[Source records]

----

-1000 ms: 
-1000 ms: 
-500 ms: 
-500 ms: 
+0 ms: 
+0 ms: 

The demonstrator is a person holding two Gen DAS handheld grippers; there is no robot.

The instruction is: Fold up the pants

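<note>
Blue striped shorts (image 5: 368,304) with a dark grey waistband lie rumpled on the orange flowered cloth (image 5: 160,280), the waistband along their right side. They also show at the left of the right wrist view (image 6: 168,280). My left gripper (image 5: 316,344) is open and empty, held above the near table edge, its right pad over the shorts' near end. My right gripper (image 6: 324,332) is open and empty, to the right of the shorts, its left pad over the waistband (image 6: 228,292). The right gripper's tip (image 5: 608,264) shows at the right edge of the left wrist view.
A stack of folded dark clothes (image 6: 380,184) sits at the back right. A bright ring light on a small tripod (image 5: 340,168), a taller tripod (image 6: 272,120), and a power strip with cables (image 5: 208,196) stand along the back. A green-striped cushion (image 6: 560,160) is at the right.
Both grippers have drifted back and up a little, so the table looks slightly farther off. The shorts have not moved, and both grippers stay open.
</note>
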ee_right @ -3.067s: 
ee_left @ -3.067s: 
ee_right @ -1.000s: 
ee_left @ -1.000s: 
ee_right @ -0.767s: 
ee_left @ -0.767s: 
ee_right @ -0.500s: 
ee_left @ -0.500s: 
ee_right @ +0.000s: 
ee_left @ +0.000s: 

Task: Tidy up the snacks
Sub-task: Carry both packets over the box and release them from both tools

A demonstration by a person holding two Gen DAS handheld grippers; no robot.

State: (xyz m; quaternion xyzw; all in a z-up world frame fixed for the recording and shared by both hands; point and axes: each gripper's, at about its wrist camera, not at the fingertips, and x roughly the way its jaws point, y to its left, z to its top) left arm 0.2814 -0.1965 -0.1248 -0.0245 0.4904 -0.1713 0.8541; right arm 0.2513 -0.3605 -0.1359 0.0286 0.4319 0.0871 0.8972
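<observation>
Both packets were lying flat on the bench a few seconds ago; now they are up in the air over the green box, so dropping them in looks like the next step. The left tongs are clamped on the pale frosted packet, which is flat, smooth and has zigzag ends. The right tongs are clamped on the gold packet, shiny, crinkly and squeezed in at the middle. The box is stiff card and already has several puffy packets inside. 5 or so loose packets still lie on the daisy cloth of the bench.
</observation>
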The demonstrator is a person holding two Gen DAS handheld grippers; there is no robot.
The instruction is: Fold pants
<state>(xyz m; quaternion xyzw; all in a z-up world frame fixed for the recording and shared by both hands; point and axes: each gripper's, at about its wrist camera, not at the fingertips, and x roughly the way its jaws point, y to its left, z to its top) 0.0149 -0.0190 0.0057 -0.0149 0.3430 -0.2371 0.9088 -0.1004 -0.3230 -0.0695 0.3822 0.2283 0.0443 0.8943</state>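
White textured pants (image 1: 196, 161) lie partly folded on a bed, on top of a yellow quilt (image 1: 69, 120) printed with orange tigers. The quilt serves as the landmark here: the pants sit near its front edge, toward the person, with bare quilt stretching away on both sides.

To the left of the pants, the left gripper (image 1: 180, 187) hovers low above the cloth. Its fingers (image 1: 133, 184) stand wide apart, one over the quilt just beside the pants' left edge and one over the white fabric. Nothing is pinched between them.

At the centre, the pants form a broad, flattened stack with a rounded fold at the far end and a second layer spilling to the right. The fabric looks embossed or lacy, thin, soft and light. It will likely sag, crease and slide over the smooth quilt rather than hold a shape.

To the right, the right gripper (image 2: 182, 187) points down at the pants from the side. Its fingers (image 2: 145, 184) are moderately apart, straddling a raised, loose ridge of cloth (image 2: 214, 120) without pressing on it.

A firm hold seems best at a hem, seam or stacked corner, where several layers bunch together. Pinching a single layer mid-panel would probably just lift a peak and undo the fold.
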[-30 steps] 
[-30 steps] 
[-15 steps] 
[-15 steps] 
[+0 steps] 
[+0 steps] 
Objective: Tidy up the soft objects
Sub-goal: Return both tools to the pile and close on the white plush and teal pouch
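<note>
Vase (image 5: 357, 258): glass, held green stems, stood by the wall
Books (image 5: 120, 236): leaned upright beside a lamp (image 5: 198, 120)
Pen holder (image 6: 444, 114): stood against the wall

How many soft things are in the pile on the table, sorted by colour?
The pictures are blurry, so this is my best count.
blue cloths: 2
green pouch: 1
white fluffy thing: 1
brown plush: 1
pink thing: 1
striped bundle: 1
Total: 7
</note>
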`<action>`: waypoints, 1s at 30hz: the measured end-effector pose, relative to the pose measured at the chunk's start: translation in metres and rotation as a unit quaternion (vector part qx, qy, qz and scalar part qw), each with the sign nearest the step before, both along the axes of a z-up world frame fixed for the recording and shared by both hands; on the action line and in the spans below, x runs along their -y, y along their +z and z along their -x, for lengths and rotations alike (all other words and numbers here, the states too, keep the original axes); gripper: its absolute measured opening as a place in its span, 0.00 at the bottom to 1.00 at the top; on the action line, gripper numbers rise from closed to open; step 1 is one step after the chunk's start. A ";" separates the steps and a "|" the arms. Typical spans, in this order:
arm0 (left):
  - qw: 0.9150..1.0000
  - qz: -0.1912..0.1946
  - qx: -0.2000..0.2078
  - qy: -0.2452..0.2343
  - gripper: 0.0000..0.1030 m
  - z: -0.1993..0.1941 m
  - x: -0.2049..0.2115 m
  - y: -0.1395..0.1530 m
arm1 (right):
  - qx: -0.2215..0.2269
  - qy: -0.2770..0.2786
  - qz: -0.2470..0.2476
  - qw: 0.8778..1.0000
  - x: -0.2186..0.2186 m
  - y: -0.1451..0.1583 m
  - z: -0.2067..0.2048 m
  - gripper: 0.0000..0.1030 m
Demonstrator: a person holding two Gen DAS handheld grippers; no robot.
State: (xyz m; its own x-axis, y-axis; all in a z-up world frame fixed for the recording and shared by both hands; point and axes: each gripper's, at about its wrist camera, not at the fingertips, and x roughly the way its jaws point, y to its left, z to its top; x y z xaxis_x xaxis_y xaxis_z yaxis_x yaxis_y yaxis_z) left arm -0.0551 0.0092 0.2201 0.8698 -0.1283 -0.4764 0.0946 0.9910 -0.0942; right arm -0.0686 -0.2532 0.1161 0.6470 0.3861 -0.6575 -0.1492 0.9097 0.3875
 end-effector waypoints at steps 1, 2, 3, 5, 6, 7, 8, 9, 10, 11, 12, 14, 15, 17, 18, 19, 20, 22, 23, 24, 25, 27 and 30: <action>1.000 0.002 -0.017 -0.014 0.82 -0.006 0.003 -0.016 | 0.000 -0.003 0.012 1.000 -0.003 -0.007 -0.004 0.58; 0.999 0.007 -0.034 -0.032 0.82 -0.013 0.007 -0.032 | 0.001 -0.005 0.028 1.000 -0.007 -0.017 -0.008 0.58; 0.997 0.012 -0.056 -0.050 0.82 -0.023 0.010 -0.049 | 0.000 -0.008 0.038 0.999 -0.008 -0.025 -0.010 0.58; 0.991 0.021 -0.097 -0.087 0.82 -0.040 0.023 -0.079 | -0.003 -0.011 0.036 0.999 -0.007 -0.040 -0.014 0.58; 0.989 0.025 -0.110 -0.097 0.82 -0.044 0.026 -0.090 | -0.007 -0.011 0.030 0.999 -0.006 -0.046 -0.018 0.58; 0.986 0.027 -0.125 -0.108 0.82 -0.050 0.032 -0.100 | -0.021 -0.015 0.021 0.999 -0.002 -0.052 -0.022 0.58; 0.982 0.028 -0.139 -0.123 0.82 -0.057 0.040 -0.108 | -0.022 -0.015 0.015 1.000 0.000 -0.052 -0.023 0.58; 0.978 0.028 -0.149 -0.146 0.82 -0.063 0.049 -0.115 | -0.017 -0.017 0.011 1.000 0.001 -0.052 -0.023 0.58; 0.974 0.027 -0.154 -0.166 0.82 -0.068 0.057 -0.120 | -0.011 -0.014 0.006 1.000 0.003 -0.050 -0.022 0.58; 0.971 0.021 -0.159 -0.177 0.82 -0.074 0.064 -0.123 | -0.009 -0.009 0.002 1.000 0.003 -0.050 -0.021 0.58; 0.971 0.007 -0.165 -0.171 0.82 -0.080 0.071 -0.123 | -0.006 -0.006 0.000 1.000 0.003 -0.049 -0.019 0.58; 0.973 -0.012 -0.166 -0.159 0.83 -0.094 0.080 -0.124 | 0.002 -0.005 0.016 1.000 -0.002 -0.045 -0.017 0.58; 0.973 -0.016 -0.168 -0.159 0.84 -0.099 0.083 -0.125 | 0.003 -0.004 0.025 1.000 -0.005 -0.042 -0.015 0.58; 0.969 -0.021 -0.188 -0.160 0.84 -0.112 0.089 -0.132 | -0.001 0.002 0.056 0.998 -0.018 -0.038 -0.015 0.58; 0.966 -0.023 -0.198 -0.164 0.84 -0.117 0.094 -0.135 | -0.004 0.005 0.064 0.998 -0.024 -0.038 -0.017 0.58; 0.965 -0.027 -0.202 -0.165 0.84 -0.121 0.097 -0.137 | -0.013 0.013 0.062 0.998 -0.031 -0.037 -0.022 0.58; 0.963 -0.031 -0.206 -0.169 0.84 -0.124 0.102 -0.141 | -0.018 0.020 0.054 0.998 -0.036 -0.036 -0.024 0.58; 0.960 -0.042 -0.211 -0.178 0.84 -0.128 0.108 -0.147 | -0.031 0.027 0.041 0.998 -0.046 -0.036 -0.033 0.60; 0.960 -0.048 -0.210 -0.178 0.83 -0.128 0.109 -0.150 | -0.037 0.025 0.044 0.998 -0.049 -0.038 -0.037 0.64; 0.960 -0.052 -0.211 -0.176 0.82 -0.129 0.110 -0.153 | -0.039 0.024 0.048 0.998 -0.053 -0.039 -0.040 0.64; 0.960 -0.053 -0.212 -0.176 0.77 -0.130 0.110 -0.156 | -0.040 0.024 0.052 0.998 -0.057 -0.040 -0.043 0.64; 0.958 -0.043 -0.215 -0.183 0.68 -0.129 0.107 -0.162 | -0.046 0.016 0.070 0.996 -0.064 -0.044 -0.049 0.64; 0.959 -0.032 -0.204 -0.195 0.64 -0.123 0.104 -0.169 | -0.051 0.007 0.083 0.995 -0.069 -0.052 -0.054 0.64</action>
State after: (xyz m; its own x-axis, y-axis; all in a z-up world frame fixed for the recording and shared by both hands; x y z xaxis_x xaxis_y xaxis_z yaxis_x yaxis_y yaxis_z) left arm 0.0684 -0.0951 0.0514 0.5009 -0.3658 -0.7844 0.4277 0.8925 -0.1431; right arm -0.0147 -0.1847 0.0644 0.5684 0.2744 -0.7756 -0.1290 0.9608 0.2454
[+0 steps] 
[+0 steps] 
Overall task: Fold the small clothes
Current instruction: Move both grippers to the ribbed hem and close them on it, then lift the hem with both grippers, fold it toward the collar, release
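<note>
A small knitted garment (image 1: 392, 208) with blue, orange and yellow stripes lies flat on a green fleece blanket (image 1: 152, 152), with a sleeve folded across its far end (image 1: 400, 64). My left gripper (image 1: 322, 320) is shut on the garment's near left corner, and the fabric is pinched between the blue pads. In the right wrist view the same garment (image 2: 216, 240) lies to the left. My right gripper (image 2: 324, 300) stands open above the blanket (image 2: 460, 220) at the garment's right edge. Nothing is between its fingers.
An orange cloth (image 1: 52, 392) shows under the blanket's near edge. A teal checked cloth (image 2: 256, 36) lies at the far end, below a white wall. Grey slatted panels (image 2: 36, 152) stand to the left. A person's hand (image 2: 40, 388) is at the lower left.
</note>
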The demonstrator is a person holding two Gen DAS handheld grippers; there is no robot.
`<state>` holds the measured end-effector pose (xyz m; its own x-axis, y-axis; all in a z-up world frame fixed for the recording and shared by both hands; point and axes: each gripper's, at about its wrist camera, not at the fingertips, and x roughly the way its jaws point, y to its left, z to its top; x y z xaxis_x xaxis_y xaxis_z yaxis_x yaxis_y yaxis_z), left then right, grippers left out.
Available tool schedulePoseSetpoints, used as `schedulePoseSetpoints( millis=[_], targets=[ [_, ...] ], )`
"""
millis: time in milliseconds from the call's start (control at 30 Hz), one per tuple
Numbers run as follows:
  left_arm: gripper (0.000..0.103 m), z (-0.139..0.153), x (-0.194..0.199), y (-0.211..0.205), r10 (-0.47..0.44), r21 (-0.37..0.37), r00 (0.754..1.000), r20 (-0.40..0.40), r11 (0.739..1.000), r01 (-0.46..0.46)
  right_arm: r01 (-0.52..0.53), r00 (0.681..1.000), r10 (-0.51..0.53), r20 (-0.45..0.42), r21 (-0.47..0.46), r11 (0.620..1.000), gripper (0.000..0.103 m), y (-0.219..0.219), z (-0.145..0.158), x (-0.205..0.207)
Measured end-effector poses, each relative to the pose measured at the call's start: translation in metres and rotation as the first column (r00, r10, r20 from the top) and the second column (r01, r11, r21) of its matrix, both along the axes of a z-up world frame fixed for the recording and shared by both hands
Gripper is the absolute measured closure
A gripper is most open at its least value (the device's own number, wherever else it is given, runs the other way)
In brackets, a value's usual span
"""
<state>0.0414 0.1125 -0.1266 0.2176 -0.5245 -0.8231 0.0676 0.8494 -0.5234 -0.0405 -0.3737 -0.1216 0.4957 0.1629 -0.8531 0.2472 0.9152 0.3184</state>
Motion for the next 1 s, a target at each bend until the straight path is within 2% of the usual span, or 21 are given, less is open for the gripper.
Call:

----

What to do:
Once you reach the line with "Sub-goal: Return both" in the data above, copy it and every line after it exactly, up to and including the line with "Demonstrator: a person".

Exercise response:
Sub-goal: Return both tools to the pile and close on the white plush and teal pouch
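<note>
Vase (image 5: 357, 258): glass, held green stems, stood by the wall
Books (image 5: 120, 236): leaned upright beside a lamp (image 5: 198, 120)
Pen holder (image 6: 444, 114): stood against the wall

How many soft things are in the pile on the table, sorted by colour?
The pictures are blurry, so this is my best count.
blue cloths: 2
green pouch: 1
white fluffy thing: 1
brown plush: 1
pink thing: 1
striped bundle: 1
Total: 7
</note>
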`<action>`: waypoints, 1s at 30hz: the measured end-effector pose, relative to the pose measured at the chunk's start: translation in metres and rotation as a unit quaternion (vector part qx, qy, qz and scalar part qw), each with the sign nearest the step before, both along the axes of a z-up world frame fixed for the recording and shared by both hands; on the action line and in the spans below, x runs along their -y, y along their +z and z along their -x, for lengths and rotations alike (all other words and numbers here, the states too, keep the original axes); gripper: its absolute measured opening as a place in its span, 0.00 at the bottom to 1.00 at the top; on the action line, gripper numbers rise from closed to open; step 1 is one step after the chunk's start. A ";" separates the steps and a "|" the arms. Typical spans, in this order:
arm0 (left):
  - qw: 0.9150..1.0000
  - qz: -0.1912..0.1946
  - qx: -0.2000..0.2078
  - qy: -0.2452..0.2343
  - gripper: 0.0000..0.1030 m
  - z: -0.1993..0.1941 m
  - x: -0.2049..0.2115 m
  - y: -0.1395..0.1530 m
arm1 (right):
  - qx: -0.2215..0.2269
  - qy: -0.2770..0.2786
  - qz: -0.2470..0.2476
  - qw: 0.8778..1.0000
  - x: -0.2186..0.2186 m
  - y: -0.1451..0.1583 m
  - z: -0.2067..0.2048 m
  - gripper: 0.0000..0.1030 m
Demonstrator: a person holding two Gen DAS handheld grippers; no robot.

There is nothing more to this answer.